Relative relaxation with respect to the uniform case produced by nonuniform intermixing minimizing the elastic energy for {105} pyramids (triangles), domes (full boxes), and barn-shaped islands (full circles). In panel a, results were obtained by considering $\overline{c}$-dependent elastic constants, while in panel b, pure-Ge ones were used.

Figure 6

(Color online) Distribution of Ge minimizing the elastic energy within a {105} pyramid with average Ge content $\overline{c}=0.3$ (left and right panel at the top), $\overline{c}=0.6$ (central), and $\overline{c}=0.9$ (bottom).
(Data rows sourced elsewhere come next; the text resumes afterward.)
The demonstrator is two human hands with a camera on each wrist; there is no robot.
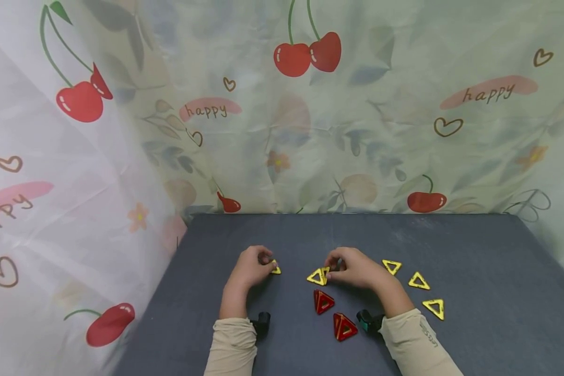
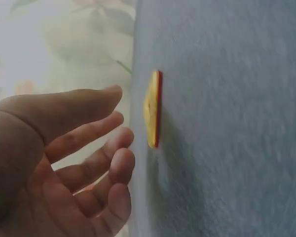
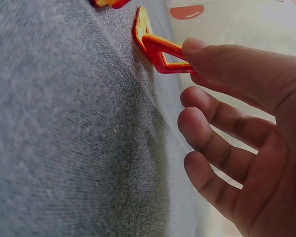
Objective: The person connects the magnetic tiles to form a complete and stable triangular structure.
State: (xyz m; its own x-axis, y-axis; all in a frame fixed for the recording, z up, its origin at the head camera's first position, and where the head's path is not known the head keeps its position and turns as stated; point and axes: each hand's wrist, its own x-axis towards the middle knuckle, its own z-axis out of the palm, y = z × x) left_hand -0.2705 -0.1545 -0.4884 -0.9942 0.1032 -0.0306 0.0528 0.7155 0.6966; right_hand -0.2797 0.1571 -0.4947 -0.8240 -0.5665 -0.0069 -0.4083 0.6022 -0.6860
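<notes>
My right hand (image 1: 355,268) pinches a triangular magnetic tile (image 3: 166,66) between thumb and index finger, its other fingers loosely bent. The tile has an open middle, a red face and a yellow one. It is raised at an angle, a corner meeting a second triangular tile (image 3: 138,24); in the head view that second tile (image 1: 313,274) shows yellow. My left hand (image 1: 255,265) is beside another yellow tile (image 1: 276,271). In the left wrist view this tile (image 2: 152,109) lies flat with a red underside, and a gap separates it from the relaxed fingers (image 2: 122,165).
Two red pyramid-like pieces (image 1: 323,302) (image 1: 345,327) stand on the dark grey tabletop (image 1: 291,235) between the forearms. Right of my right hand lie three yellow triangular tiles (image 1: 391,261) (image 1: 420,286) (image 1: 434,301). A cherry-printed curtain (image 1: 366,120) hangs behind the table.
</notes>
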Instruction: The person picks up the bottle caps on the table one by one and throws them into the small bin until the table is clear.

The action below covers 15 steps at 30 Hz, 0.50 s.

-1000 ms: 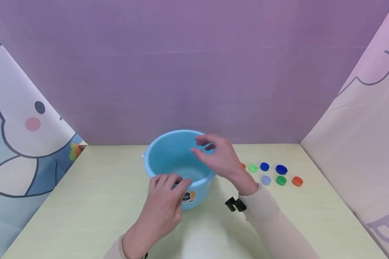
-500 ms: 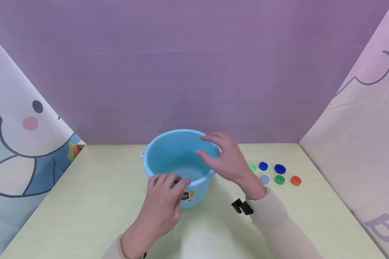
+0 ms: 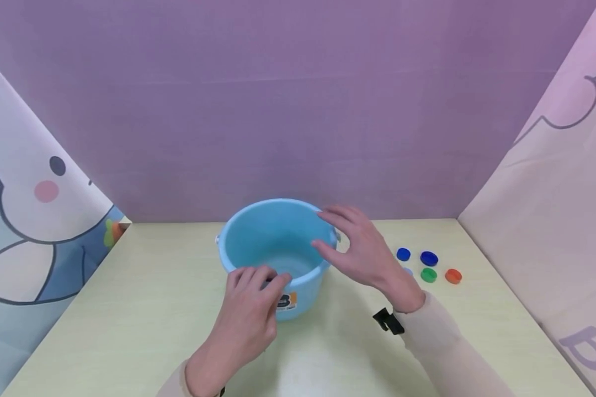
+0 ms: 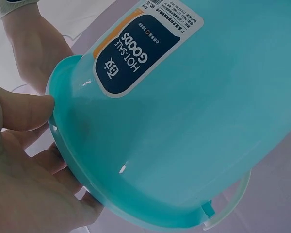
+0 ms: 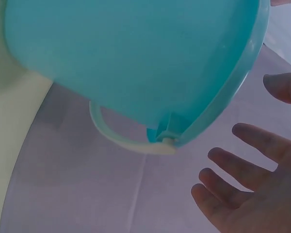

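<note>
Centrally, bucket: light blue bucket (image 3: 268, 234), upright on the pale table (image 3: 144, 309), a printed sticker (image 4: 138, 48) on its near wall
Left hand (image 3: 250, 317): grips the near rim, fingers curled over it, thumb against the outside
Right hand (image 3: 362, 251): fingers and thumb spread wide, holding nothing, just beside the bucket's right rim
Handle (image 5: 119, 138): hangs down outside the wall
Caps: two blue caps (image 3: 429, 258), a green cap (image 3: 429, 275) and an orange-red cap (image 3: 453, 276), right of the bucket
</note>
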Tool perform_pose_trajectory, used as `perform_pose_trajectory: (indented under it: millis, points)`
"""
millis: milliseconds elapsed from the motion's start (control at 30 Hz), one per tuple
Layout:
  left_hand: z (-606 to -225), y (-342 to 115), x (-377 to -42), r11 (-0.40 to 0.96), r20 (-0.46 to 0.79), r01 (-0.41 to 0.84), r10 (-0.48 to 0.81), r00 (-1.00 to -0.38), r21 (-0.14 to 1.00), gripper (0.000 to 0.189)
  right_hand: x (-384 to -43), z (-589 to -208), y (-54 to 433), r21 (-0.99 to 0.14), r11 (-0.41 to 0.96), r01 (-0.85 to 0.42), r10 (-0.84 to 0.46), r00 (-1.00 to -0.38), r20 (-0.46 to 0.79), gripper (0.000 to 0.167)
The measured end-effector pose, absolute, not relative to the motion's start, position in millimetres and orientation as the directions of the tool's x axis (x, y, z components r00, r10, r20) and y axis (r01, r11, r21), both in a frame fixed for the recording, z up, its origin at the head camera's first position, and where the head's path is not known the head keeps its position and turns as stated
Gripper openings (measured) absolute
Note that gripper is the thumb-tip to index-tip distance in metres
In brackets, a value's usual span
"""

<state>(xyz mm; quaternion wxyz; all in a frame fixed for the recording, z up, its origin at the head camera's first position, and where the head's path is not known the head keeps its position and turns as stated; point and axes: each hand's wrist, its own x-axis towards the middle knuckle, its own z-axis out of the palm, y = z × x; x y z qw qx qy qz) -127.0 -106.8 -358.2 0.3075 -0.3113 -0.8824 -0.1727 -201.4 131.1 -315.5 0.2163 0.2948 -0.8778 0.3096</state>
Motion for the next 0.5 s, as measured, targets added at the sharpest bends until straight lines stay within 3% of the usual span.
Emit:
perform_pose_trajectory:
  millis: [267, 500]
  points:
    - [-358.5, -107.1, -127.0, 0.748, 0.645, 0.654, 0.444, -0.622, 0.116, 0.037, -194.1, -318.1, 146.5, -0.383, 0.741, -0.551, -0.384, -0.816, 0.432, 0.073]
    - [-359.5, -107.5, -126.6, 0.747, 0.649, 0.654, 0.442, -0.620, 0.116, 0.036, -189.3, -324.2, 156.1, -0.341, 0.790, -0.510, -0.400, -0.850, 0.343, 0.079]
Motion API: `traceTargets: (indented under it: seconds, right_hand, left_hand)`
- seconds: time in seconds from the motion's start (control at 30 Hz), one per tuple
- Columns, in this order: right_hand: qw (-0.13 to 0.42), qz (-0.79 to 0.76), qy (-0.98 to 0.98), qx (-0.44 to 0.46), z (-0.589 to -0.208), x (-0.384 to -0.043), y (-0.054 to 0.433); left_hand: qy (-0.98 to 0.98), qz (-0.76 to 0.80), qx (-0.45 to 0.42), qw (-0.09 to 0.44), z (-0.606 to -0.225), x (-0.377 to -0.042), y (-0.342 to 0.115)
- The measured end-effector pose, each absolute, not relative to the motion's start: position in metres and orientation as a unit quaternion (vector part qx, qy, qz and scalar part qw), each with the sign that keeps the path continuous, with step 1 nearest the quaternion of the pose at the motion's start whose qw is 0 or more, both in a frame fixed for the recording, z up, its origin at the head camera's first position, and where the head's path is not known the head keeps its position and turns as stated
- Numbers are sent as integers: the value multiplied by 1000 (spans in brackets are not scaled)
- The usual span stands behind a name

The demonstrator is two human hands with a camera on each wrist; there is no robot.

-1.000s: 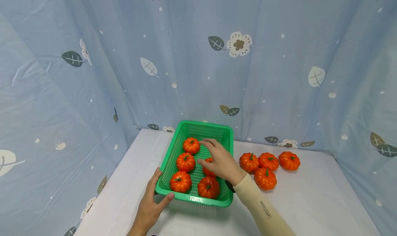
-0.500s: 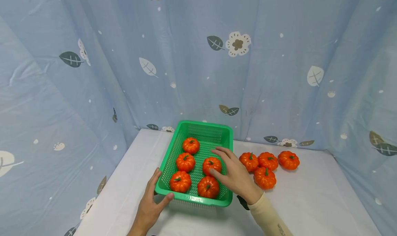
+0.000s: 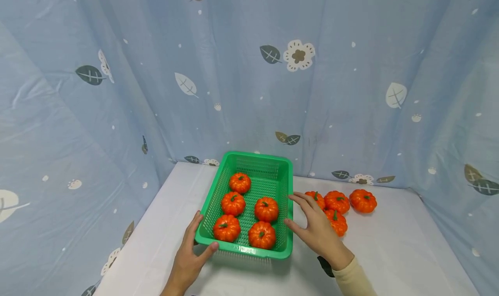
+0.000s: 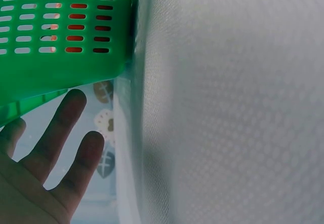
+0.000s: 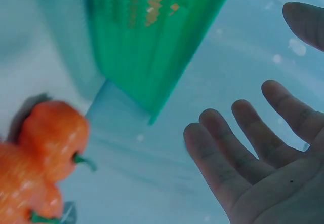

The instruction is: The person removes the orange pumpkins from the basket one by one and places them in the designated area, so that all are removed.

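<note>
A green plastic basket (image 3: 253, 250) with slotted walls holds several small orange pumpkins (image 3: 262, 235) on its floor. My left hand (image 3: 188, 258) is at its near-left corner, thumb at the front rim and fingers along the left side. Those fingers (image 4: 76, 165) look straight and spread in the left wrist view. Just outside the right rim is my right hand (image 3: 317, 226), fingers extended and nothing in them. It partly covers loose pumpkins (image 3: 337, 202) behind it. The right wrist view shows its bare palm (image 5: 288, 188) facing the basket wall (image 5: 142, 57).
Several loose pumpkins sit grouped to the right of the basket, one (image 3: 363, 201) farthest right. A white cloth (image 3: 401, 244) covers the table. A blue patterned curtain (image 3: 234, 71) hangs behind and along the sides.
My right hand has moved right, from over the basket to outside its right rim, uncovering the pumpkin at mid-right in the basket. The left hand and basket have stayed put.
</note>
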State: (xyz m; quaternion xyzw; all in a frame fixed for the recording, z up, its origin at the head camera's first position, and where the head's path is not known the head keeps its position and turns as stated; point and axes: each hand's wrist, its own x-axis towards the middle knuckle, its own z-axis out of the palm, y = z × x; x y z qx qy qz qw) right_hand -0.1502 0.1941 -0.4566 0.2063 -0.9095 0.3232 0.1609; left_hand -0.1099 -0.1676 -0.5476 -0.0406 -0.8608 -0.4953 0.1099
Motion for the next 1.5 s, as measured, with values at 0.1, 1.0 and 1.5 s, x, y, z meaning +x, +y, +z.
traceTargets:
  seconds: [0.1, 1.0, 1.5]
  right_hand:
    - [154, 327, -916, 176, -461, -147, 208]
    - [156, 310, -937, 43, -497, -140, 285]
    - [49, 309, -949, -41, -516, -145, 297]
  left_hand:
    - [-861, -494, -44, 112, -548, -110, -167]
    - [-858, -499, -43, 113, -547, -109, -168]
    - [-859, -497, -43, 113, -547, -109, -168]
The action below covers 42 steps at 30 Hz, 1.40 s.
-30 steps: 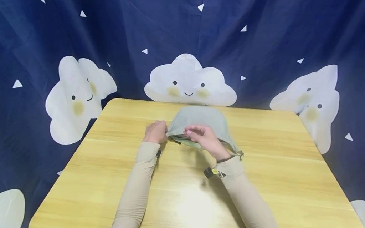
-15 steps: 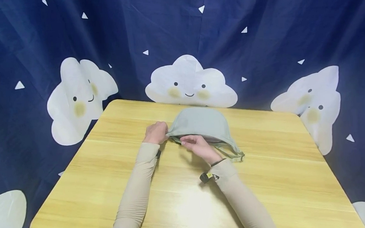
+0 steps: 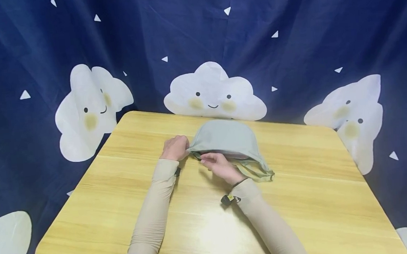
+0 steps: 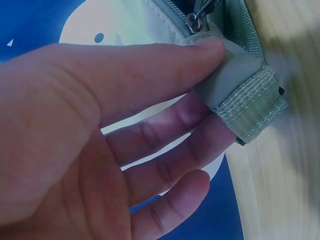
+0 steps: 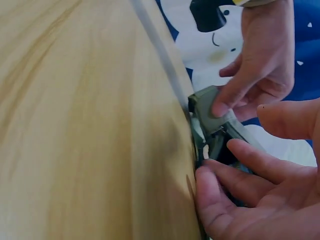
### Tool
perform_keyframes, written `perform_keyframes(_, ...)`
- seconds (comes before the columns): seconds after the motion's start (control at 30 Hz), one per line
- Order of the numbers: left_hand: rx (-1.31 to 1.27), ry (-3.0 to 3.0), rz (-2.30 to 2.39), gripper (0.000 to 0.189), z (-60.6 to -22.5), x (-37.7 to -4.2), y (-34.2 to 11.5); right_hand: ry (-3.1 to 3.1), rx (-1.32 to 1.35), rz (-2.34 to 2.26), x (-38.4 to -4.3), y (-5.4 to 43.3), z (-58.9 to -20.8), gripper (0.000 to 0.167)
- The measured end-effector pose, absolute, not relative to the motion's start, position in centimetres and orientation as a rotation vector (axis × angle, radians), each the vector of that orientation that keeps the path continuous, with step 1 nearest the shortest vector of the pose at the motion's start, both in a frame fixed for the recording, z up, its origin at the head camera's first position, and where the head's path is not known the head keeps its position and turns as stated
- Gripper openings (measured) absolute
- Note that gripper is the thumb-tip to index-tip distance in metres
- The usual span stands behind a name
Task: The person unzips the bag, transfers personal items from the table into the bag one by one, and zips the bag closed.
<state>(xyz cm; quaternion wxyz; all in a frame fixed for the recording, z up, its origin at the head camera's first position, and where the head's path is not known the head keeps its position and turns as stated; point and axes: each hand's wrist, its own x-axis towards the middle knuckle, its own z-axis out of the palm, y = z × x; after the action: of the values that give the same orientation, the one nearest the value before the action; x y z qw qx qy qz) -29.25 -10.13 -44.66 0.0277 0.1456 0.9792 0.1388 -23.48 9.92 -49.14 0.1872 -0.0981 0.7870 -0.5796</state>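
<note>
A pale grey-green waist bag (image 3: 225,135) lies near the far side of the table, its long zipped mouth gaping towards me. My left hand (image 3: 176,148) pinches the bag's left end between thumb and fingers. In the left wrist view, the zipper slider (image 4: 194,22) sits just beyond the thumb, and a folded webbing strap (image 4: 252,105) crosses the end tab. My right hand (image 3: 222,167) is at the front lip of the mouth. In the right wrist view its fingers (image 5: 250,182) are loosely bent at the opening, the thumb well apart from them. The bag's inside is mostly hidden.
The light wooden table (image 3: 117,213) carries the bag. A loose strap (image 3: 259,172) trails from the bag's right end. Behind the table hangs a dark blue curtain (image 3: 138,28) with smiling clouds. A small black device (image 3: 227,199) is worn on the right wrist.
My right hand has come down and slightly left, from in front of the bag's upper panel to its front lip. More of the mouth shows now. The left hand keeps its hold.
</note>
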Motion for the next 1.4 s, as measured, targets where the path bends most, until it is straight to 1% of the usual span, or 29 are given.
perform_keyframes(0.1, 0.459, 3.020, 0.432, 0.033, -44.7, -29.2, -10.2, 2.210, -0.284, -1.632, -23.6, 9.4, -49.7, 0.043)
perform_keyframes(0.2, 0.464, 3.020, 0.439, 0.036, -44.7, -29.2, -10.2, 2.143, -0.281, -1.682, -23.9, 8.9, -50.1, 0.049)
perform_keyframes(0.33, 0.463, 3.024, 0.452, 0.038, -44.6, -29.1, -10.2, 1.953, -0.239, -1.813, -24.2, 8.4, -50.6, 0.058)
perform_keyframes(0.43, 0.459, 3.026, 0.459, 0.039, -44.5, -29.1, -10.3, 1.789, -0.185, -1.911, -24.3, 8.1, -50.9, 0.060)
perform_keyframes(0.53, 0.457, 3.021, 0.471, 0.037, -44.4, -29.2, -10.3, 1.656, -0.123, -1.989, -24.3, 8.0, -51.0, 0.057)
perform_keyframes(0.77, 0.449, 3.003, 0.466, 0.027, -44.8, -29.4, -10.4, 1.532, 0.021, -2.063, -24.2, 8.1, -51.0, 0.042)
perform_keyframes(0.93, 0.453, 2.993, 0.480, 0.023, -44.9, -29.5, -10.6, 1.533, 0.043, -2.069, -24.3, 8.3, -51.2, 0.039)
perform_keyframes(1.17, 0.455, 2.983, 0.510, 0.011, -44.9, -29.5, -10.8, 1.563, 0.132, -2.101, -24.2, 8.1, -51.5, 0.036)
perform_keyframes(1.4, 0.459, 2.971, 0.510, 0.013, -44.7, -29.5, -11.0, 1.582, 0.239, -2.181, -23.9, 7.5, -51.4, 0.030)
Here and in the following three figures, a few concentration values are explicitly reported to make the plot clearer if printed in black and white.

Figure 7

(Color online) Distribution of Ge minimizing the elastic energy within a dome-shaped island with average Ge content $\overline{c}=0.3$ (left and right panel at the top), $\overline{c}=0.6$ (central), and $\overline{c}=0.9$ (bottom).

Figure 8

(Color online) Distribution of Ge minimizing the elastic energy within a barn-shaped island with average Ge content $\overline{c}=0.3$ (left and right panel at the top), $\overline{c}=0.6$ (central), and $\overline{c}=0.9$ (bottom).

Figure 9

(Color online) Distribution of Ge minimizing the elastic energy within a dome-shaped island, divided by the average concentration $\overline{c}$. Top left: $\overline{c}=0.1$. Top right: $\overline{c}=0.3$. Bottom left: $\overline{c}=0.6$. Bottom right: $\overline{c}=0.9$. Besides using a color scale, a few numerical values are reported.

Figure 10

(Color online) Left: elastic energy density $W$ in the full island $+$ Si-substrate system for a dome island with uniform Ge distribution $c\left(x,y,z\right)=0.3$. Right: $W$ for the same island, but with the Ge concentration minimizing the total elastic energy. In both cases, the island is artificially shown as slightly lifted from the substrate. We used this graphical artifact to make more evident that two different color scales (between 0 and $0.32\text{eV}/{\text{nm}}^3$ for the island, and between 0 and $0.1\text{eV}/{\text{nm}}^3$ for the substrate) are used to yield a clearer picture. The same scale, instead, is used to treat the uniform and the $c_{\text{min}}\left(x,y,z\right)$ case.

Figure 11

(Color online) Hydrostatic stress ${\sigma }_{xyz}$ for a dome-shaped island, after energy minimization. Four different average concentrations $\overline{c}$ are considered.